What is Reversible Process?
A reversible process is a process that can be reversed to get its initial state, even after the process has been completed. During this process, the system is in thermodynamic equilibrium with its surroundings. Therefore, it does not increase the entropy of the system or the surroundings. A reversible process can be done if the overall heat and the overall work exchange between the system and the surroundings are zero. This is not practically possible in nature. It can be considered as a hypothetical process. Because, it is really difficult to achieve a reversible process.
What is the difference between Cyclic and Reversible Process?
Definition:
Cyclic Process: A process is said to be cyclic, if the initial state and the final state of a system are identical, after executing a process.
Reversible Process: A process is said to be reversible if the system can be restored to its initial state after the process has been completed. This is done by doing an infinitesimal change in some property of the system.
Examples:
Cyclic Process: The following examples can be considered as cyclic processes.
- Expansion at constant temperature (T).
- Removal of heat at constant volume (V).

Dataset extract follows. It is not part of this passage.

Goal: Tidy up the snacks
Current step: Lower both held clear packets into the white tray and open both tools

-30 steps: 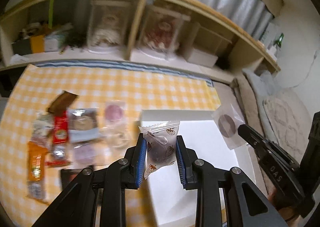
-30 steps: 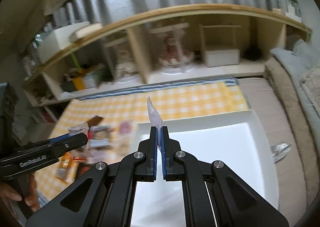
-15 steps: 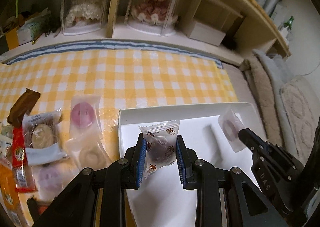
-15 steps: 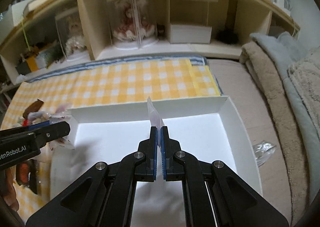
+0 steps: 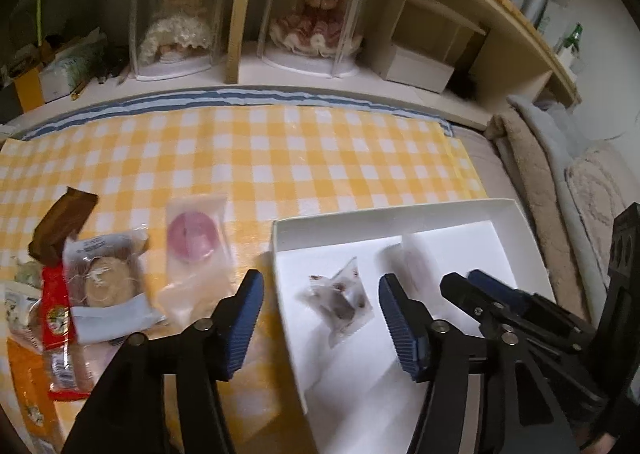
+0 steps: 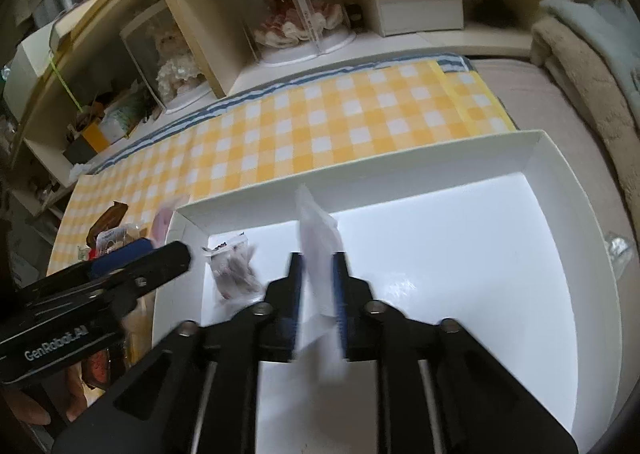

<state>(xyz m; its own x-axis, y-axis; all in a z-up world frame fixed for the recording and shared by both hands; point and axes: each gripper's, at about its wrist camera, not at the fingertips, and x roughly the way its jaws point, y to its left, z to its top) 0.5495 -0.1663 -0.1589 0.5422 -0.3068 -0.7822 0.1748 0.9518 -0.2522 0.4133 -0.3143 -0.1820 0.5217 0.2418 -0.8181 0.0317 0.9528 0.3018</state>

- Compression at constant temperature (T).
- The addition of heat at constant volume (V).
Reversible Process: Reversible processes are ideal processes that can never be achieved practically. But there are some real processes that can be considered as good approximations.

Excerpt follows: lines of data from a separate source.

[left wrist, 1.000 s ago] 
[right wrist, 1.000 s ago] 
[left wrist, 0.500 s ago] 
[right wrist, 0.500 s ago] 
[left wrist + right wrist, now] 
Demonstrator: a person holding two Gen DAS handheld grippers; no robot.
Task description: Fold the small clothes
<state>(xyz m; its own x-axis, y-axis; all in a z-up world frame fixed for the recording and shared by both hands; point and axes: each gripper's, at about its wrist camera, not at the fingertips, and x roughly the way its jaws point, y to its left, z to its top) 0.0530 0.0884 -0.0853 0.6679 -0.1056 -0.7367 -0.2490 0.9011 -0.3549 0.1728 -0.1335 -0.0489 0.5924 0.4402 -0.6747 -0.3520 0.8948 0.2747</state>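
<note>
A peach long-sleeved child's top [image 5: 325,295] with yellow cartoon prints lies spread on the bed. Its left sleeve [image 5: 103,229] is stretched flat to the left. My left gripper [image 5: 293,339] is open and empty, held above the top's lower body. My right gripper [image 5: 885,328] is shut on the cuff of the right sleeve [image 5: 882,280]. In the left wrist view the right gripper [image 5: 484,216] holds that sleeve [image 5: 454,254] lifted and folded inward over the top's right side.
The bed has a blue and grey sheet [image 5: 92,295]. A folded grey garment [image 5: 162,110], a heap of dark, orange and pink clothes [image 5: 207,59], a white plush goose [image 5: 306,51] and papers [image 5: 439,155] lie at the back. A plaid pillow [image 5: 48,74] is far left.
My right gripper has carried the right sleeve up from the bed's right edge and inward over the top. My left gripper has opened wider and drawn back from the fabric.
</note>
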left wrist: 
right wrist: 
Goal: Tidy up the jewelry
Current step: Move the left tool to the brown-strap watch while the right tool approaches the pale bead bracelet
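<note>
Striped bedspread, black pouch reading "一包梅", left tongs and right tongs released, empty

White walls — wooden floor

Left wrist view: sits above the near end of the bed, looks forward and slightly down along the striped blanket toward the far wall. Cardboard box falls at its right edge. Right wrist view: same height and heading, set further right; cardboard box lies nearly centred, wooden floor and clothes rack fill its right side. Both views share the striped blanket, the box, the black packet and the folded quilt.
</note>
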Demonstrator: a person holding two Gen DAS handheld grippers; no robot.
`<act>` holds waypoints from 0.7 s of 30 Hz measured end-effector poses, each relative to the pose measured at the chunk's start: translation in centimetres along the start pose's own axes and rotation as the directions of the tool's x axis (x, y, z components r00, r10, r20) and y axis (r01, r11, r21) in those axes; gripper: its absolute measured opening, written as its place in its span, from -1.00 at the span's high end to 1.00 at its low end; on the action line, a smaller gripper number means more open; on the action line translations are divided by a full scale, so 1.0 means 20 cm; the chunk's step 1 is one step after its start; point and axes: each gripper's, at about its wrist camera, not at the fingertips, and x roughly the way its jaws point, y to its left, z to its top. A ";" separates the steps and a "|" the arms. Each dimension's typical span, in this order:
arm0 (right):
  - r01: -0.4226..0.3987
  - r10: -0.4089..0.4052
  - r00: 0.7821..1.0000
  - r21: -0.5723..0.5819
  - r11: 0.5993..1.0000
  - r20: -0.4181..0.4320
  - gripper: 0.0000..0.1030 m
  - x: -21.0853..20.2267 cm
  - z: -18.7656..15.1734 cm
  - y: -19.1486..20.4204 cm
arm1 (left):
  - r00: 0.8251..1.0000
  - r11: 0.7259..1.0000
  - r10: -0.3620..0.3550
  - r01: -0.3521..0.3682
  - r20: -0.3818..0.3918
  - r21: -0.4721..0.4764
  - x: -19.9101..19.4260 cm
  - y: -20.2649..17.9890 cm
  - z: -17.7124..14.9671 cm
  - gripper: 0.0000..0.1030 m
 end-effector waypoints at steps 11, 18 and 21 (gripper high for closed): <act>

Example: Carnot cycle (a theoretical concept proposed by Nicolas Léonard Sadi Carnot in 1824.
Assumptions:
- The piston moving in the cylinder does not create any friction during motion.
- The walls of the piston and cylinder are perfect heat insulators.
- The transfer of the heat does not affect the temperature of source or sink.
- Working fluid is an ideal gas.
- Compression and expansion are reversible.
Properties:
Cyclic Process: The work done on the gas is equal to the work done by the gas. Moreover, the internal energy and the enthalpy change in the system is equal to zero in a cyclic process.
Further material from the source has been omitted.